If there's one thing that doing a PhD teaches you, it's to keep on going in the face of failure. I should know: my PhD has been full of failed attempts. I saying I found online (I forget who said it, unfortunately) definitely rings true here: "The difference between the novice and the master is that the master has failed more times than the novice has tried"
In the spirit of this, this brings us to the next step of proving (or disproving) that this task is possible, which is to try a pre-existing image segmentation model to see what happens. After some research (against, see the intermediary A snapshot into my PhD post for details), I discovered that
DeepLabV3+ is the current state of the art for image segmentation.
After verifying that DeepLabV3+ actually works with it's intended dataset, I've now just finished adapting it to take my rainfall radar (plus heightmap) dataset as an input instead. It's currently training as I write this post, so I'll definitely have some results for next time.
The plan from here depends on the performance of
DeepLabV3+. Should it work, then I'm going to first post an excited social media post, and then secondly try adding an attention layer to further increase performance (if I have time). CBAM will probably be my choice of attention mechanism here - inspired by this paper.
DeepLabV3+ doesn't work, then I'm going to go with my backup plan (#5), and quickly try training a classification-style model that takes a given area around a central point, and predicts water / no water for the pixel in the centre. Ideally, I would train this with a large batch size, as this will significantly boost the speed at which the model can make predictions after training. In terms of the image encoder, I'll probably use
ConvNeXt and at least one other image encoder for comparison - probably
ResNet - just in case there's a bug in the
ConvNeXt implementation I have (I'm completely paranoid haha).
Ideally I want to get a basic grasp on a model that works soon though, and leave too much of the noodling around with improving performance until later, as if at all possible it would be very cool to attend IJCAI 2023. At this point it feels unlikely I'll be able to scrape something together for submitting to the main conference (the deadline for full papers is 18th January 2023, abstracts by 11th January 2023), but submitting to an IJCAI 2023 workshop is definitely achievable I think - they usually open later on.
Looking into the future, my formal (and funded) PhD research period is coming to an end this month, so I will be taking on some half time work alongside my PhD - I may publish some details of what this entails at a later time. This does not mean that I will be stopping my PhD, just doing some related (and paid) work on the side as I finish up.
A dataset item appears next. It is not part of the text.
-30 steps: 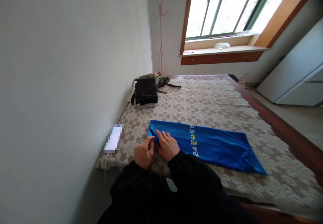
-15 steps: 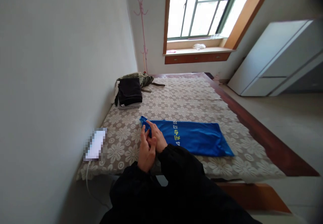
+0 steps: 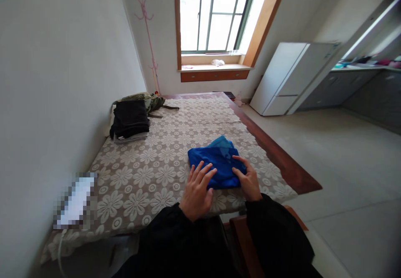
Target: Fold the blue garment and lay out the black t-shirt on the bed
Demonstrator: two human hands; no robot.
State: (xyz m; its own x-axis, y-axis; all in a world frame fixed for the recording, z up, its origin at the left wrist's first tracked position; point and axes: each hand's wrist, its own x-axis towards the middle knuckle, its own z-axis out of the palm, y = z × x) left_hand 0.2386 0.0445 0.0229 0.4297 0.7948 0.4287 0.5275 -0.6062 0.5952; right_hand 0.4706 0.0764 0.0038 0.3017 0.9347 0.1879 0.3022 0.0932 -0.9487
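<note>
**Now pressing the folded blue shirt flat on the bed**

Both my hands rest on the blue shirt (image 3: pixel 216 165), which lies folded into a compact bundle near the bed's (image 3: pixel 175 127) foot edge, right in front of me. My left hand (image 3: pixel 196 188) lies at the bundle's 7 o'clock corner, fingers (image 3: pixel 205 173) spread and flat on the cloth, released rather than gripping. My right hand (image 3: pixel 249 178) sits at the 4 o'clock side, fingers curved over the edge of the fabric, touching it but not clenched around anything that I can make out. A lighter blue layer pokes out at the bundle's 12 o'clock side, so the fold looks a bit uneven there.

I judge the step in hand to be the smoothing of the last fold. The next move, as I see it, calls for evening out that top layer with flat palms and then getting a grip under both sides, so the bundle holds its shape when lifted.

Well apart, at 10 o'clock by the wall, sits a stack of dark folded clothes (image 3: pixel 130 120) with an olive garment (image 3: pixel 145 99) behind it. A white fridge (image 3: pixel 290 75) stands on the floor at 2 o'clock, below the window (image 3: pixel 213 15).
</note>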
Hopefully, in 6 months time I will have cracked this rainfall radar model and be a good way into writing my thesis.
Although I've ended up doing things a bit back-to-front on this rainfall radar model (doing DeepLabV3+ first would have been a bright idea), I've been trying a selection of different model architectures and image segmentation models with my rainfall radar (plus heightmap) to water depth problem to see which ones work and which ones don't. While I'm still in the process of testing these different approaches, it will not take long for me to finish this process.
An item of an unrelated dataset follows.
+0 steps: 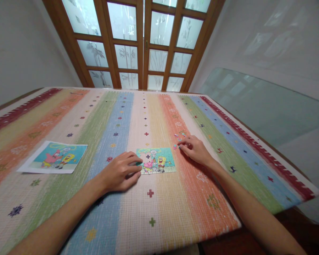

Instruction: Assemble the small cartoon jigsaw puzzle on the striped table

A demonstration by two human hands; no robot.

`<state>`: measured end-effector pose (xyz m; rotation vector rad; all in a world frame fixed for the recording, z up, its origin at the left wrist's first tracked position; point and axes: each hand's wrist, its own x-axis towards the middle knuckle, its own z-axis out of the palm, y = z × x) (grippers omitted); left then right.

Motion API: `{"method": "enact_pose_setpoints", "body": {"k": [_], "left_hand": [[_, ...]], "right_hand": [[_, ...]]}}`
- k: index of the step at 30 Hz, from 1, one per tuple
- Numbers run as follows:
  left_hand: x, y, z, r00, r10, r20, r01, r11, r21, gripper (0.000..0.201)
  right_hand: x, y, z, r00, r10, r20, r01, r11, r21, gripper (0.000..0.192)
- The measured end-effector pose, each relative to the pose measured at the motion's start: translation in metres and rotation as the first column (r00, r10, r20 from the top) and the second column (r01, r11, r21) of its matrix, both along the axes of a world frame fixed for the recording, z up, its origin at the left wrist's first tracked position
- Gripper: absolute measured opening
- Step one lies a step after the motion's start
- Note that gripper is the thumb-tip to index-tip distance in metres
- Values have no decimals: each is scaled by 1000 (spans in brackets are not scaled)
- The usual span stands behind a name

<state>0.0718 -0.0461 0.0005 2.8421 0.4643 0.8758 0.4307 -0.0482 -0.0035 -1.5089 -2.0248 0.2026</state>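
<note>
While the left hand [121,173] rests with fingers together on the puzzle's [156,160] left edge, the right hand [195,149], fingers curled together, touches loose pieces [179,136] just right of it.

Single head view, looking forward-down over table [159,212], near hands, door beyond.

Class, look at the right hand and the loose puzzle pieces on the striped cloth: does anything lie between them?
Nothing visible does. The right hand rests with its fingertips right at the loose pieces, just right of the partly assembled puzzle. The left hand rests at the puzzle's left edge.
</note>
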Motion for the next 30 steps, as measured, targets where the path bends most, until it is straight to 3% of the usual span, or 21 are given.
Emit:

Between now and the next post in this series in 2 months time, I plan to finish trying DeepLabV3+, and then try an encoder-only (image classification) style model should that not work out. I'm also going to pay particularly close attention to the order of my dimensions and how I crop them, as I found yesterday that I mixed up the order of the width and height dimensions, feeding one of the models I've tested data in the form
[batch_size, width, height, channels] instead of
[batch_size, height, width, channels] as you're supposed to.
If I can possibly manage it I'm going to begin the process of writing up my thesis by writing a paper for IJCAI 2023, because it would be very cool to get the chance to go to a real conference in person for the first time.